But this last few days I have felt better. I have felt as I imagine a sexually harassed child must who has finally told her tormentor "No". What a commendation for modern medical science. But what a profession that offers the same treatment for women's trouble in 1992 as they were given in 1838, though admittedly with a much greater chance of surviving it.
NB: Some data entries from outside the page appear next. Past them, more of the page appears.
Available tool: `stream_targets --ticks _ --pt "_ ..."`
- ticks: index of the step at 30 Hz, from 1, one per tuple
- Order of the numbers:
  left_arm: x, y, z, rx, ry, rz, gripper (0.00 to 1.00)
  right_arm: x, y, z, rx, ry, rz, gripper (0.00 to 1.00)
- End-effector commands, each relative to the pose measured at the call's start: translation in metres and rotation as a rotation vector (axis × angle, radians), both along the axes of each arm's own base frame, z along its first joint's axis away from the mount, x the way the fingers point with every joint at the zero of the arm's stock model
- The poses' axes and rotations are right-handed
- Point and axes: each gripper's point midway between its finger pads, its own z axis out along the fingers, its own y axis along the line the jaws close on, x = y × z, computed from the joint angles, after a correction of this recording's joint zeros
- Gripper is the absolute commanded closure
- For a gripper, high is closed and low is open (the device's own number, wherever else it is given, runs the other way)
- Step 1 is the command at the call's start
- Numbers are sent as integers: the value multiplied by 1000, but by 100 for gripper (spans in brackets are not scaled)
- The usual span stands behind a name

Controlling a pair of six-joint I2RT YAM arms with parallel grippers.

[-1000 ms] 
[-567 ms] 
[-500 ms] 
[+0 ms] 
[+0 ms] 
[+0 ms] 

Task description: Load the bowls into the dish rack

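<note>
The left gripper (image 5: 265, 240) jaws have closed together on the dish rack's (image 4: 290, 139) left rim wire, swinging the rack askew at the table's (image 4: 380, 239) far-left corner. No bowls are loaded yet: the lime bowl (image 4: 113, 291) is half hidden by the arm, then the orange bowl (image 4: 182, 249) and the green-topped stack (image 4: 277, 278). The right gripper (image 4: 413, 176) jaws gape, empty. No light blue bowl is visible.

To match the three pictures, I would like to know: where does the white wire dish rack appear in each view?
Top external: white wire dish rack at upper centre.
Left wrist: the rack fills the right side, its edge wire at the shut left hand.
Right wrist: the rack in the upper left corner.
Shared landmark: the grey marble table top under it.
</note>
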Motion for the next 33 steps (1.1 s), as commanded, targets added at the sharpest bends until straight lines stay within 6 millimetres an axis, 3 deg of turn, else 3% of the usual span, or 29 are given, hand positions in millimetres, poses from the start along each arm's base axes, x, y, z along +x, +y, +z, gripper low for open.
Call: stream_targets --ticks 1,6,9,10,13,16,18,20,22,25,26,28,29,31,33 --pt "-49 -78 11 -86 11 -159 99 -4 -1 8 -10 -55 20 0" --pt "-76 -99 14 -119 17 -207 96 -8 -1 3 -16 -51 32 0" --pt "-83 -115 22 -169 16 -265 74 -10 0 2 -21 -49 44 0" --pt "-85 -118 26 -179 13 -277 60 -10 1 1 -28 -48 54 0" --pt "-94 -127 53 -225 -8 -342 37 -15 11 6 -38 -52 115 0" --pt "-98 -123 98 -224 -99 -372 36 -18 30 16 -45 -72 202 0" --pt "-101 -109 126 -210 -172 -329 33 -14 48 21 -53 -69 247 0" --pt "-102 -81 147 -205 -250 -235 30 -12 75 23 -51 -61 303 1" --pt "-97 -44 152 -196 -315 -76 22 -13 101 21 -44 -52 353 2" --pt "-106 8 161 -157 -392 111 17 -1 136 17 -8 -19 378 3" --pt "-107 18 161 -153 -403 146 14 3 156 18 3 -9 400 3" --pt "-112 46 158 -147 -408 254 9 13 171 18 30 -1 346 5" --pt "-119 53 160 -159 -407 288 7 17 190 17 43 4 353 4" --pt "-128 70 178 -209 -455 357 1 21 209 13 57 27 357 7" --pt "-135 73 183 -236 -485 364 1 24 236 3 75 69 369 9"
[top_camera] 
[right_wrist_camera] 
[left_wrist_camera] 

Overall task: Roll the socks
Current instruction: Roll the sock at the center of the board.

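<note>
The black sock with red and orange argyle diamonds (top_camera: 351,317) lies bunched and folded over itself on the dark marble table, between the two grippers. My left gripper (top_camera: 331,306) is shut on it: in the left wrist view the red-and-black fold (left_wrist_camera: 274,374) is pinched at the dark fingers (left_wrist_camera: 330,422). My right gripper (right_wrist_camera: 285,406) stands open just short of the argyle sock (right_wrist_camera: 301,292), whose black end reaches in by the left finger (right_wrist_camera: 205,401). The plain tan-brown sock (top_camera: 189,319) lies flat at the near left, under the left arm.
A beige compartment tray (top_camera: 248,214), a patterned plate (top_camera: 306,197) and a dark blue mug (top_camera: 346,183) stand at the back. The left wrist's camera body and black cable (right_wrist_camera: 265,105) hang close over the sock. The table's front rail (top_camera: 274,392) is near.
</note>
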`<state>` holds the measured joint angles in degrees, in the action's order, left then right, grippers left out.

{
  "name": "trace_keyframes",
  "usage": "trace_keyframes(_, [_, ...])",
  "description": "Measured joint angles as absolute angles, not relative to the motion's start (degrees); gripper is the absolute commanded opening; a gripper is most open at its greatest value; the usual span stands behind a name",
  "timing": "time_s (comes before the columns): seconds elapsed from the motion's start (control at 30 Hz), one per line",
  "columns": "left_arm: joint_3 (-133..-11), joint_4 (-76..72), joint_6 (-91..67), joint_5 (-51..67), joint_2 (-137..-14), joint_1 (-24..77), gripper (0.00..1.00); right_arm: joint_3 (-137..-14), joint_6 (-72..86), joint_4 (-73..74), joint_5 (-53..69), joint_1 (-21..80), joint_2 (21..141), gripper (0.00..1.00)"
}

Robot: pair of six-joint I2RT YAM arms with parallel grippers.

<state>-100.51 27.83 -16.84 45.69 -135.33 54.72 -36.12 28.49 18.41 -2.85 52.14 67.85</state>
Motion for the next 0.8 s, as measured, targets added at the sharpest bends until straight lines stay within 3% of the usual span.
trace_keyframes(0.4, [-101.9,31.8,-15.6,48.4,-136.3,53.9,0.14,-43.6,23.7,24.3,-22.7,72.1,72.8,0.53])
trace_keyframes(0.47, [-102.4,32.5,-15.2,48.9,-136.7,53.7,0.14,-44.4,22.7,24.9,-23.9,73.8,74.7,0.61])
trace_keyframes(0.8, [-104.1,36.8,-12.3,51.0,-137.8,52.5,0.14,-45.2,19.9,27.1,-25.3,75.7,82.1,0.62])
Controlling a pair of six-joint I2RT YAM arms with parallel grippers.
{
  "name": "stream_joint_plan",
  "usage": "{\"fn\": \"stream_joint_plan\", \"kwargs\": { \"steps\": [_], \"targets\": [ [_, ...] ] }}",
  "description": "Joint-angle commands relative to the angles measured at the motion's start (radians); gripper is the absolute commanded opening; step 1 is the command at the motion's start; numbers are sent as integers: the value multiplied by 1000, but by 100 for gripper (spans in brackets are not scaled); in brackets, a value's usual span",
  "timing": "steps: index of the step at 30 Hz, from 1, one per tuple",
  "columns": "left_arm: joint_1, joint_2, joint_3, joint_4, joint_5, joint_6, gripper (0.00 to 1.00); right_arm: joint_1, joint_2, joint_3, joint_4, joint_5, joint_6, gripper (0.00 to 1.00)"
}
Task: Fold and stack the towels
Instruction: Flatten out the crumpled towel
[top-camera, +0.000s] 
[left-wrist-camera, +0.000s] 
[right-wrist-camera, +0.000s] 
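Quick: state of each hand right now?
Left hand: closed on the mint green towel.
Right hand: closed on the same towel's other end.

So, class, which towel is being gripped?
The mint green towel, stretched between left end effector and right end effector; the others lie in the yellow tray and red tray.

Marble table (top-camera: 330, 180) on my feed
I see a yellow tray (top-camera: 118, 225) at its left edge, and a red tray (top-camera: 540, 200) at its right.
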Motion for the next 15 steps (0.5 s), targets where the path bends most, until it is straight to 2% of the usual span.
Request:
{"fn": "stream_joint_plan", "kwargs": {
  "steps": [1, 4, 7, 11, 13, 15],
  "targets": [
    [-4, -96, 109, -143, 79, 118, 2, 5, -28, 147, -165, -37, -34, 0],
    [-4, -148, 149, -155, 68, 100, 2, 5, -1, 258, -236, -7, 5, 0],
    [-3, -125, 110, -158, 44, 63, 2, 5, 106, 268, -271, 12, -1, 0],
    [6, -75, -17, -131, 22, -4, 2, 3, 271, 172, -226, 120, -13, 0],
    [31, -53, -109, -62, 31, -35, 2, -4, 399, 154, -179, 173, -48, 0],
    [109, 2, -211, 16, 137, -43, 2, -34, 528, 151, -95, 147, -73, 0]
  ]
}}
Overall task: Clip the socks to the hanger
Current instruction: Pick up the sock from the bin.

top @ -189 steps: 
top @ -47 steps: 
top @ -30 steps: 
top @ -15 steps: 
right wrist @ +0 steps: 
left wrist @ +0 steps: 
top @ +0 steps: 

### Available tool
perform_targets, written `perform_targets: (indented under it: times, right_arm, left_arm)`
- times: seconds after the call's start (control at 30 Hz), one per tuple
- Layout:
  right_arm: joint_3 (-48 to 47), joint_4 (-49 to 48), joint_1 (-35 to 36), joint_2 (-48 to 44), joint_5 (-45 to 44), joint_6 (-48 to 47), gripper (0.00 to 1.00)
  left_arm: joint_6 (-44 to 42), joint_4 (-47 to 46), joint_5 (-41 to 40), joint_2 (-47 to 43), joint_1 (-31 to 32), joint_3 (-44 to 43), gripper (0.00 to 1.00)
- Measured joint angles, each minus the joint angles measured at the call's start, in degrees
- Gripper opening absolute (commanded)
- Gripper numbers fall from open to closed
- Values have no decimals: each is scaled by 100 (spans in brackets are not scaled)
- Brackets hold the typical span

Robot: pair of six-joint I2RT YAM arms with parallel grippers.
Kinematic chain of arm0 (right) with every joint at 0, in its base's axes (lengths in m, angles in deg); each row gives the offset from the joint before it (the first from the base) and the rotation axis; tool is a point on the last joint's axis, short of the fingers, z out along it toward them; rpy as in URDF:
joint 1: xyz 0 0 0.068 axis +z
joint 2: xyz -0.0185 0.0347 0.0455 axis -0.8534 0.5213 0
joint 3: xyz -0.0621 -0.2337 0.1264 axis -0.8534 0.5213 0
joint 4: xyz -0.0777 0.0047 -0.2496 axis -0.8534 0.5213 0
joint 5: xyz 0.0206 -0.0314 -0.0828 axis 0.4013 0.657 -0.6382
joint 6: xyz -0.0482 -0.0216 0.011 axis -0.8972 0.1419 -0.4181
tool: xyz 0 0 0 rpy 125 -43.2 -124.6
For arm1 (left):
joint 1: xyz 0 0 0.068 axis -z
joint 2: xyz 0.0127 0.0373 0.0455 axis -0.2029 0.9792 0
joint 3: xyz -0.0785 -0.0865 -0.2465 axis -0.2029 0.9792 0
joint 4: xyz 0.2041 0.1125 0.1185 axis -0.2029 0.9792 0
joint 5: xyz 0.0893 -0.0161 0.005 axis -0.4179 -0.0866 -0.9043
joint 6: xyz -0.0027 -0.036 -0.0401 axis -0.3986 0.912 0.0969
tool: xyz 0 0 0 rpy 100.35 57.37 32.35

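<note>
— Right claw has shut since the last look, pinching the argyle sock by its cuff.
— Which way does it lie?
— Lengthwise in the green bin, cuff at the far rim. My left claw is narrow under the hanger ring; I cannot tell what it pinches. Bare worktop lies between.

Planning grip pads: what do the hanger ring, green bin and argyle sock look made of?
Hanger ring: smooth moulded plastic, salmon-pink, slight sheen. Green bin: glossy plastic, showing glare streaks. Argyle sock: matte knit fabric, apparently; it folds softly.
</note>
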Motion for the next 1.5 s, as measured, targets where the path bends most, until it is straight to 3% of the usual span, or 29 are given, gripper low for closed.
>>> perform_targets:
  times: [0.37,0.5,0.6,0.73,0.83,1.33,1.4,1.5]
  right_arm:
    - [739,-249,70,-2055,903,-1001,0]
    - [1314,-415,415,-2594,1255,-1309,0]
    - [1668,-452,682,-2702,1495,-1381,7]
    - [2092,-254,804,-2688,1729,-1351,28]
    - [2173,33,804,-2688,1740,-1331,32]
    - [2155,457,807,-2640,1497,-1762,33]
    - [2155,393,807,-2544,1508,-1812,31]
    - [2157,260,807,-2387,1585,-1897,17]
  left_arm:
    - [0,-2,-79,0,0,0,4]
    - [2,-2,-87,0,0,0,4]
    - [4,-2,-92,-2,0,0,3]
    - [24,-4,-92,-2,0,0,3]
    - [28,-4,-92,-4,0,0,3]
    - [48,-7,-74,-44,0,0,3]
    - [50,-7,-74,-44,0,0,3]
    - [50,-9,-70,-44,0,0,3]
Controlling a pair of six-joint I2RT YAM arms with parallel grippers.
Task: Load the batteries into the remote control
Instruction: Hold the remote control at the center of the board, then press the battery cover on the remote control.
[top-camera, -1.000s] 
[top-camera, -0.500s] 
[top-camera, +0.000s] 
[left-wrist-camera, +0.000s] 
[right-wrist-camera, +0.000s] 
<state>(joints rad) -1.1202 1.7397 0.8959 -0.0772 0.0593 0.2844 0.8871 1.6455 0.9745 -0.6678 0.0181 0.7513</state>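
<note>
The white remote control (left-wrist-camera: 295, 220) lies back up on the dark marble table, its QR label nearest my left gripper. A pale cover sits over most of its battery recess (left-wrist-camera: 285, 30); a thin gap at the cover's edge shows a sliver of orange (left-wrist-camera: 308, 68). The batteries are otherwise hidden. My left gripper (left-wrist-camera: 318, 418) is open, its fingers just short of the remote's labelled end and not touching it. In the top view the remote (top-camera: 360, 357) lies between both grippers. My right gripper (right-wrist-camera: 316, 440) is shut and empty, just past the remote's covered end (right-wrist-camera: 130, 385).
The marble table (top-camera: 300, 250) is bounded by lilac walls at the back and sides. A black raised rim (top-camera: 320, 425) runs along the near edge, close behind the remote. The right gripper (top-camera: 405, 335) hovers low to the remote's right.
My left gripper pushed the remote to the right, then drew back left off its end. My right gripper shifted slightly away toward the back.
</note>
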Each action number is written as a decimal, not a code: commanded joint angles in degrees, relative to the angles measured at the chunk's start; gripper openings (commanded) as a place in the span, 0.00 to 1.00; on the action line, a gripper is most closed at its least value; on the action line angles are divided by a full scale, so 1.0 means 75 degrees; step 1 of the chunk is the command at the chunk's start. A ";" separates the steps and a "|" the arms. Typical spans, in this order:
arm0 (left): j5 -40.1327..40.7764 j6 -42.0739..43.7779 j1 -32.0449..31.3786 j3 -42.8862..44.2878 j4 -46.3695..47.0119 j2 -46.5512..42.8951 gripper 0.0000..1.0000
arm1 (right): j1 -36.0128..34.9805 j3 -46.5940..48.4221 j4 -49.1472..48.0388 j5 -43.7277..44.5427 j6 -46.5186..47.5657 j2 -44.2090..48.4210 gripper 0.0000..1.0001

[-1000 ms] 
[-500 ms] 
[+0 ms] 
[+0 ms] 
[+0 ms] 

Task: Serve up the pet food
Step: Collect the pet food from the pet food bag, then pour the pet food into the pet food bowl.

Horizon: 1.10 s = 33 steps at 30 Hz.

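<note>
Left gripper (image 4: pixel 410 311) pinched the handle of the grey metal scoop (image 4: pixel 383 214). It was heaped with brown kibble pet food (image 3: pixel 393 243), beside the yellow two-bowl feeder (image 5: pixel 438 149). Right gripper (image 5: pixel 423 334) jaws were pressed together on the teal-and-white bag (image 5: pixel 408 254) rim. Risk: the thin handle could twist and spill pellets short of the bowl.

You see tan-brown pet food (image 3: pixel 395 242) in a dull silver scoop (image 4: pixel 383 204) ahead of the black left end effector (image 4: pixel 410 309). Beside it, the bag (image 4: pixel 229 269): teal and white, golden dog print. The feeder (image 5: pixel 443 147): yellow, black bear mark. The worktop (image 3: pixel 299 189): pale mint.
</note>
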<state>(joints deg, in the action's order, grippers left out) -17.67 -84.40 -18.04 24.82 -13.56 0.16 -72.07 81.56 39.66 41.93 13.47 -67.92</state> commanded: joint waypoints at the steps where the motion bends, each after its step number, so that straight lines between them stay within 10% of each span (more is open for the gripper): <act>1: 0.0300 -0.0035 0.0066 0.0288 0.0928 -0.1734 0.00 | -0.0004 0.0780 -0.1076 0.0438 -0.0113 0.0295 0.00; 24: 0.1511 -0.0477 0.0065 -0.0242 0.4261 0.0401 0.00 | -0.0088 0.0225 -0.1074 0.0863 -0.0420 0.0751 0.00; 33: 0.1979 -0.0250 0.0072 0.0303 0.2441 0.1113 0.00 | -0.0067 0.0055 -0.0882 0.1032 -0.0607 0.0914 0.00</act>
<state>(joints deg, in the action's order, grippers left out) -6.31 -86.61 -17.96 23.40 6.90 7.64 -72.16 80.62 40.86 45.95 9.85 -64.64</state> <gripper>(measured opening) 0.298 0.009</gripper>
Hysterectomy may be good for your health (provided you are not one of the about 0.07% death rate) but it can sure play havoc with your psyche.
Yours sincerely
P Nomark
She seemed a very sympathetic woman but said that I'd have to think of my long term health. After all with the menopause I'd want Hormone Replacement Therapy and that would stimulate my fibroids1. She sent me for another blood test. It was 11.0 and had increased more than two points in a fortnight.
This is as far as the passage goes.